Copy out the lines below that hold the word "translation".

#### RECORDS FOR THE TASK ####

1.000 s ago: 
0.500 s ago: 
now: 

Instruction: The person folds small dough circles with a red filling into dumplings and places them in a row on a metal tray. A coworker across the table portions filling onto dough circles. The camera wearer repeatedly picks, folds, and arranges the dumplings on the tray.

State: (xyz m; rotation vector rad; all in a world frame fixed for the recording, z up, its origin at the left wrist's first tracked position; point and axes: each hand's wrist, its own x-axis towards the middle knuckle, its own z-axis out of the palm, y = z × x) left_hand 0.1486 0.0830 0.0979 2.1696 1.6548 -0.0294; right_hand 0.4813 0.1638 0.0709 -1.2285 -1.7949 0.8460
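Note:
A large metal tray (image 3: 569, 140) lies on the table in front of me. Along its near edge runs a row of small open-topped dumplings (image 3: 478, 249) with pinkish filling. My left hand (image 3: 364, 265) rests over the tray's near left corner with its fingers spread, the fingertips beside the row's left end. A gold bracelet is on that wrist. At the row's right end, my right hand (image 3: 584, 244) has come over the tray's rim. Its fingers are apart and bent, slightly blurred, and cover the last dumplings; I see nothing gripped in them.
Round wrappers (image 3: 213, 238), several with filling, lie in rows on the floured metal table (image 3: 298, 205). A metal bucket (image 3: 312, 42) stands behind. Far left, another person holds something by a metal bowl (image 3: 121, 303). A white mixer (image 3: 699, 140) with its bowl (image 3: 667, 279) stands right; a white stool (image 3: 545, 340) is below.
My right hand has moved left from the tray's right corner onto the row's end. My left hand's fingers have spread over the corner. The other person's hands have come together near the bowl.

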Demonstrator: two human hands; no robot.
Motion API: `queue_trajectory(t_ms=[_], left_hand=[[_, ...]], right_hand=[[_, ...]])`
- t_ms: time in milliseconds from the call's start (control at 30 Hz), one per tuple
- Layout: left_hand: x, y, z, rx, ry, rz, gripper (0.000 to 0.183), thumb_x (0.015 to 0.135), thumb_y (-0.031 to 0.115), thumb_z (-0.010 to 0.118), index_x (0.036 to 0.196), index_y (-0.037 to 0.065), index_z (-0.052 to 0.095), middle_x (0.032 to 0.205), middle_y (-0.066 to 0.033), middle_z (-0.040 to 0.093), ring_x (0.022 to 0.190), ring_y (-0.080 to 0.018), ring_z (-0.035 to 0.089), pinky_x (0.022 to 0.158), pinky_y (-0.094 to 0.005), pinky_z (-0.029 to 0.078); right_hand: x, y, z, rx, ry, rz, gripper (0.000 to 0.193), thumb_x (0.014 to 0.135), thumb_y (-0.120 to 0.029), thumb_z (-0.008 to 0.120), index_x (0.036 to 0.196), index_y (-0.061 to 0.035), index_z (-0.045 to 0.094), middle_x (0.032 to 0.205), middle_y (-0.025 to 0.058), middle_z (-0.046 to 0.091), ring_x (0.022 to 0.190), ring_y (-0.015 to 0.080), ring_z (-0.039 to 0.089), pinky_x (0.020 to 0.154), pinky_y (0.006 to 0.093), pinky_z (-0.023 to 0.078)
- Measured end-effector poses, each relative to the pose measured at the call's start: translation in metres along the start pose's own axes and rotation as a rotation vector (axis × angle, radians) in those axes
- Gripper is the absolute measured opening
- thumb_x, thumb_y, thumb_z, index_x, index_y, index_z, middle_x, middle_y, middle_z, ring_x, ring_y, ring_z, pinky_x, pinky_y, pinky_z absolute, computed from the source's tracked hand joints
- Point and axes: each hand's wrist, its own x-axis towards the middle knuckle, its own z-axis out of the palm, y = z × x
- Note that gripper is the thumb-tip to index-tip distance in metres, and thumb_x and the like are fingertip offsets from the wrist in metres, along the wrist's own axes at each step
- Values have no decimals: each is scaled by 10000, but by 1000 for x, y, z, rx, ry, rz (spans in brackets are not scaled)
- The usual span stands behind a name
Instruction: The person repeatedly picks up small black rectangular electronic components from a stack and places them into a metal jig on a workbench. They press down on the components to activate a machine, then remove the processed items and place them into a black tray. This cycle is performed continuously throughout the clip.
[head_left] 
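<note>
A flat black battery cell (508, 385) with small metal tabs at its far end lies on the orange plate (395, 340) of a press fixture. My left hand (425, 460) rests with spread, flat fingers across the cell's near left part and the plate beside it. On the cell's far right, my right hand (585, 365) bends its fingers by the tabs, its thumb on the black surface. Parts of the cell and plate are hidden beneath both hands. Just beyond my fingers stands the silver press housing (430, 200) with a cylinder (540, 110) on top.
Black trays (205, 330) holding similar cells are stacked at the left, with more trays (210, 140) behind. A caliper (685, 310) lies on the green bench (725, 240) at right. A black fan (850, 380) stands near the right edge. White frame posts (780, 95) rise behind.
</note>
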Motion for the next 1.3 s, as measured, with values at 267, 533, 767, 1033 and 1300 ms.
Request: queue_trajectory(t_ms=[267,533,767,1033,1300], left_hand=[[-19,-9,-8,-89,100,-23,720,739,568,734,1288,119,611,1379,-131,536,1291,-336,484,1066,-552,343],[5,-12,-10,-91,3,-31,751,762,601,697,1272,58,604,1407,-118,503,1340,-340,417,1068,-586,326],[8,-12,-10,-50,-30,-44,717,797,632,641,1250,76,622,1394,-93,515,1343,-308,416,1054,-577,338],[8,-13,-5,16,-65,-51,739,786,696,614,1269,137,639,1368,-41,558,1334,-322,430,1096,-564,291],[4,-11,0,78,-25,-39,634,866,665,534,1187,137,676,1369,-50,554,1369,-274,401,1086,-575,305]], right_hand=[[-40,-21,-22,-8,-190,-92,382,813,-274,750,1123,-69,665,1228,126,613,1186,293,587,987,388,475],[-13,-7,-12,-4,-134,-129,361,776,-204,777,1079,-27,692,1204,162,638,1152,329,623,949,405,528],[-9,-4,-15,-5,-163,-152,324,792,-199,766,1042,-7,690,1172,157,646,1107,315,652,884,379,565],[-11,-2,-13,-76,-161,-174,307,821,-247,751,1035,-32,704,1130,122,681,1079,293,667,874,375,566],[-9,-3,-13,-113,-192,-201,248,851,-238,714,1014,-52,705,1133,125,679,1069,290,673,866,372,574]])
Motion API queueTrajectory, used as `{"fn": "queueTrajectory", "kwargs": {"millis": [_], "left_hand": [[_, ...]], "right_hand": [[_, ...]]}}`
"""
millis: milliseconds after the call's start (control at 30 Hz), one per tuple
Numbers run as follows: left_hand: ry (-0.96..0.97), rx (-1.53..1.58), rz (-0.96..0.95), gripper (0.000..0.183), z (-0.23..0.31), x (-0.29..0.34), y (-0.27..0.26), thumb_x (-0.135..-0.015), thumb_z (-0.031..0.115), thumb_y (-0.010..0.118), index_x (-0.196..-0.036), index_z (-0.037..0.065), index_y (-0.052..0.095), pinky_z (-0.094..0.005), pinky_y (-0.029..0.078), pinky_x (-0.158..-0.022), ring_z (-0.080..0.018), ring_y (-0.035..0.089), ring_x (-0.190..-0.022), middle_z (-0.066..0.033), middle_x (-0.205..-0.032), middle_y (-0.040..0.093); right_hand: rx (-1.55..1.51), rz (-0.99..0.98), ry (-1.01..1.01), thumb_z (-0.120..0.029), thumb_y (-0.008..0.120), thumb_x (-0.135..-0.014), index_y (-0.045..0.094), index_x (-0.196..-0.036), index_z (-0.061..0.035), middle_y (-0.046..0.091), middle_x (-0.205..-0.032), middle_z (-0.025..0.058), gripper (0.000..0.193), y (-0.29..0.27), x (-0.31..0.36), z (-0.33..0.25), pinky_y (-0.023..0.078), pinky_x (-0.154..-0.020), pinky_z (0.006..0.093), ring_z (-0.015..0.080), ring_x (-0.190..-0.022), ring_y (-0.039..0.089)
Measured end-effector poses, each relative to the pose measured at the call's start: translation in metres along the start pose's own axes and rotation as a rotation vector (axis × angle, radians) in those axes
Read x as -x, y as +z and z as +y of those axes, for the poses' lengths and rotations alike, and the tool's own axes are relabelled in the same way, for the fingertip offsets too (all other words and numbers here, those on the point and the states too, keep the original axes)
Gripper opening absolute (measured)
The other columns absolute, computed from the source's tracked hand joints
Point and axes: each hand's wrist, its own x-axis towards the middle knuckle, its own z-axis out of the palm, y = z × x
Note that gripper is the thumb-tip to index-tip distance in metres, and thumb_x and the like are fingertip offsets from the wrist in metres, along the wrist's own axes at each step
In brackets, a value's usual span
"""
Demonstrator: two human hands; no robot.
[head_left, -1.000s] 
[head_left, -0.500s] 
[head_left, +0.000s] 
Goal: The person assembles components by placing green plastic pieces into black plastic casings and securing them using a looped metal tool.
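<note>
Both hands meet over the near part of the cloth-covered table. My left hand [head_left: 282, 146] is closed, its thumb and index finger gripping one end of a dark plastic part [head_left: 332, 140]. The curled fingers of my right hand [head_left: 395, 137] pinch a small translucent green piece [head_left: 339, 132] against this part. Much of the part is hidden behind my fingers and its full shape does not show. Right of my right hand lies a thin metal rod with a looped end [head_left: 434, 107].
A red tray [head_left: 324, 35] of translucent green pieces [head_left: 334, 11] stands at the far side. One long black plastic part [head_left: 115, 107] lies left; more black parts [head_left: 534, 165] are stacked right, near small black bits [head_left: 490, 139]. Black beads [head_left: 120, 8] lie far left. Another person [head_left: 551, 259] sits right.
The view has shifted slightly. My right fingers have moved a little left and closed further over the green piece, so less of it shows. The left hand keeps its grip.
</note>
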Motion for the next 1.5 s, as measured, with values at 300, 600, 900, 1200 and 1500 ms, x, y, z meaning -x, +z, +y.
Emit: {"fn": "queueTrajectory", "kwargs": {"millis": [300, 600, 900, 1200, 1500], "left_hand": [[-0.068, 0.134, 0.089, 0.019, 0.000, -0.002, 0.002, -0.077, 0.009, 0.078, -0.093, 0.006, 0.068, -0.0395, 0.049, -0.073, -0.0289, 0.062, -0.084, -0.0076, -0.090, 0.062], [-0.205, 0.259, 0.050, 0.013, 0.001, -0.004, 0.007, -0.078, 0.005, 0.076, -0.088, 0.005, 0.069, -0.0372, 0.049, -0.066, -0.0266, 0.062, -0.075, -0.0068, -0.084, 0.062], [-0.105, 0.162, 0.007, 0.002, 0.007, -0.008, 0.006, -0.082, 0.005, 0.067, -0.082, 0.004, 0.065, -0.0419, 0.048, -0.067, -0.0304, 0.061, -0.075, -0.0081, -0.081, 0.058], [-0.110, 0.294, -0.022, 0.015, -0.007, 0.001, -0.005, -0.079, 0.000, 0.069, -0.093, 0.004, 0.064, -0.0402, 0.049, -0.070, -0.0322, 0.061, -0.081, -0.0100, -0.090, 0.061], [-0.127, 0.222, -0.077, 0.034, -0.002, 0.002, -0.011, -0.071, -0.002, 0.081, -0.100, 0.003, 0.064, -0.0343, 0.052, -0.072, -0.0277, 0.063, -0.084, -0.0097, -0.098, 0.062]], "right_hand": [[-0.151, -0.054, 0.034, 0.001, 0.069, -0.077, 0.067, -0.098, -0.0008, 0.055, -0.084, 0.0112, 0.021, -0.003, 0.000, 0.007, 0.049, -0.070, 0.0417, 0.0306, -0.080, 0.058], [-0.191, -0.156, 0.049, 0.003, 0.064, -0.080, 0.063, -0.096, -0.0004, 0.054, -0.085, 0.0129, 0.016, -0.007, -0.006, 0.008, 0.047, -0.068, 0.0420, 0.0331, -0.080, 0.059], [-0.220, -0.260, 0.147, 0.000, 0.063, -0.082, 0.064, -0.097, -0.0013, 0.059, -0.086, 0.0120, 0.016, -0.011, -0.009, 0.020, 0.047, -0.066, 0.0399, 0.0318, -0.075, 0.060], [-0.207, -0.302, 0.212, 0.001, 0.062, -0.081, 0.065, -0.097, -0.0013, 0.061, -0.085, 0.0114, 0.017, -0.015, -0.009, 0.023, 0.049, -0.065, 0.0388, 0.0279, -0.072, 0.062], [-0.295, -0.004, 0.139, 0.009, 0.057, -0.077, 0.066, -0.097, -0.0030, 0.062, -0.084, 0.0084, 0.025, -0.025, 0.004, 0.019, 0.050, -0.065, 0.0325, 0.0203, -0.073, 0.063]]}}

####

**EXERCISE RESPONSE:**
- Measured end-effector poses, each relative to the pose measured at the call's start: translation in metres along the start pose's own axes and rotation as a rotation vector (axis × angle, radians) in those axes
Measured end-effector poses, each relative to the pose measured at the call's start: translation in metres along the start pose's own axes and rotation as a rotation vector (axis × angle, radians) in those axes

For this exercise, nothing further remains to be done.